(Dataset section begins)

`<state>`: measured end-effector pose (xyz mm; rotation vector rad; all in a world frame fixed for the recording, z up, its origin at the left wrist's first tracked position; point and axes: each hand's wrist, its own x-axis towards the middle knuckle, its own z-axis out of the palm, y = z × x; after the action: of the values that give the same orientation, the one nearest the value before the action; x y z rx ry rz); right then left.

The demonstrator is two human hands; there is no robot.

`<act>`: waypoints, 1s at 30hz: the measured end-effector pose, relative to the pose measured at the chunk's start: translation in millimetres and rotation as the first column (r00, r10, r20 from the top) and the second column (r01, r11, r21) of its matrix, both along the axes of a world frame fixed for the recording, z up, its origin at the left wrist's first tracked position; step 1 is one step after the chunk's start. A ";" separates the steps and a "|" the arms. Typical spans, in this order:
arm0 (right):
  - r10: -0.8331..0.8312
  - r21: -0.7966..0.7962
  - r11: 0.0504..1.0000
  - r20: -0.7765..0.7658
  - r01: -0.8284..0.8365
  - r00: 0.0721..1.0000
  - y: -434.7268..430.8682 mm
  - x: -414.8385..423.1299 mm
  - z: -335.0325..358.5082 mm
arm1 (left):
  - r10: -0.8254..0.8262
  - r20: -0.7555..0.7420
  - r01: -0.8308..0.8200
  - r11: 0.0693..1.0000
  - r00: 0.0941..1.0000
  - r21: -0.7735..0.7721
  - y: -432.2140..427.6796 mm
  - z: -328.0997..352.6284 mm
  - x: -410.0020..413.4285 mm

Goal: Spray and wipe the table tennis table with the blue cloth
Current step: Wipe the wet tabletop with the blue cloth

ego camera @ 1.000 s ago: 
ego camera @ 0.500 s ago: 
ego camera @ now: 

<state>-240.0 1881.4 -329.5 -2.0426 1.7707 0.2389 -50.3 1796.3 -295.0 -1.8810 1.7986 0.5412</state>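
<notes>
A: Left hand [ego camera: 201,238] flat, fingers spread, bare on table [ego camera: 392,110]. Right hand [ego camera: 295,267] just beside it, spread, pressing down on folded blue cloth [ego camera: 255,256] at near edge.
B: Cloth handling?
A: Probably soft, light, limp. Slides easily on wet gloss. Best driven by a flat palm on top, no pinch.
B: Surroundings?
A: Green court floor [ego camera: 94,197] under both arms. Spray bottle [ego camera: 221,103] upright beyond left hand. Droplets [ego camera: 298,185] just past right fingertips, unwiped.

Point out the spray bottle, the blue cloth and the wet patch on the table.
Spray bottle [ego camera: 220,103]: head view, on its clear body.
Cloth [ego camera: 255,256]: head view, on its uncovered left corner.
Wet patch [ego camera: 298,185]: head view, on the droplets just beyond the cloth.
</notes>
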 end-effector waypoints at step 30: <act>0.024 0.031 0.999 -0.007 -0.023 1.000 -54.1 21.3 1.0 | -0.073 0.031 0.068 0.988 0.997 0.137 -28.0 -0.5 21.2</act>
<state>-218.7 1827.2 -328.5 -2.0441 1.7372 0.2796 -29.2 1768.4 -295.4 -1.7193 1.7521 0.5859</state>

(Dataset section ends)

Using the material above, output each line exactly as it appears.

* Reply to the task *
`<state>`: measured end-effector pose (xyz mm; rotation vector rad; all in a world frame fixed for the recording, z up, its origin at the left wrist's first tracked position; point and axes: each hand's wrist, its own x-axis towards the middle knuckle, its own z-axis out of the palm, y = z × x; after the action: of the values that give the same orientation, the one nearest the value before the action; x y z rx ry rz); right then left.

The demonstrator is two human hands; there is no robot.

`<act>`: waypoints, 1s at 30hz: the measured end-effector pose, relative to the pose measured at the chunk's start: translation in millimetres and rotation as the first column (r00, r10, r20 from the top) and the second column (r01, r11, r21) of its matrix, both along the axes of a world frame fixed for the recording, z up, its origin at the left wrist's first tracked position; step 1 is one step after the chunk's start. A ";" separates the steps and a "|" the arms. Typical spans, in this order:
arm0 (right):
  - r10: -0.8331..0.8312
  - r21: -0.7966..0.7962
  - r11: 0.0504..1.0000
  - r20: -0.7765..0.7658
  - r01: -0.8284..0.8365
  - r00: 0.0721..1.0000
  - y: -434.7268..430.8682 mm
  - x: -414.8385..423.1299 mm
  - z: -335.0325..358.5082 mm
arm1 (left):
  - r10: -0.8254..0.8262
  - r20: -0.7555..0.7420
  - r01: -0.8308..0.8200
  - r11: 0.0693..1.0000
  - r00: 0.0941..1.0000
  - r21: -0.7735..0.7721
  - y: -432.2140..427.6796 mm
  - z: -328.0997..352.6284 mm
  - x: -410.0020..413.4285 mm

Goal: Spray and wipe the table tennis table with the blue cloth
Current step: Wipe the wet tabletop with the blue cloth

ego camera @ 1.000 s ago: 
ego camera @ 0.500 s ago: 
ego camera @ now: 

<state>-240.0 1881.4 -329.5 -2.0426 1.7707 0.2389 -50.3 1796.3 -295.0 -1.8810 1.7986 0.5412</state>
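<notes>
A: Left hand [ego camera: 201,238] flat, fingers spread, bare on table [ego camera: 392,110]. Right hand [ego camera: 295,267] just beside it, spread, pressing down on folded blue cloth [ego camera: 255,256] at near edge.
B: Cloth handling?
A: Probably soft, light, limp. Slides easily on wet gloss. Best driven by a flat palm on top, no pinch.
B: Surroundings?
A: Green court floor [ego camera: 94,197] under both arms. Spray bottle [ego camera: 221,103] upright beyond left hand. Droplets [ego camera: 298,185] just past right fingertips, unwiped.

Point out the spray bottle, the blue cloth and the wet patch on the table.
Spray bottle [ego camera: 220,103]: head view, on its clear body.
Cloth [ego camera: 255,256]: head view, on its uncovered left corner.
Wet patch [ego camera: 298,185]: head view, on the droplets just beyond the cloth.
</notes>
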 end-effector waypoints at step 30: <act>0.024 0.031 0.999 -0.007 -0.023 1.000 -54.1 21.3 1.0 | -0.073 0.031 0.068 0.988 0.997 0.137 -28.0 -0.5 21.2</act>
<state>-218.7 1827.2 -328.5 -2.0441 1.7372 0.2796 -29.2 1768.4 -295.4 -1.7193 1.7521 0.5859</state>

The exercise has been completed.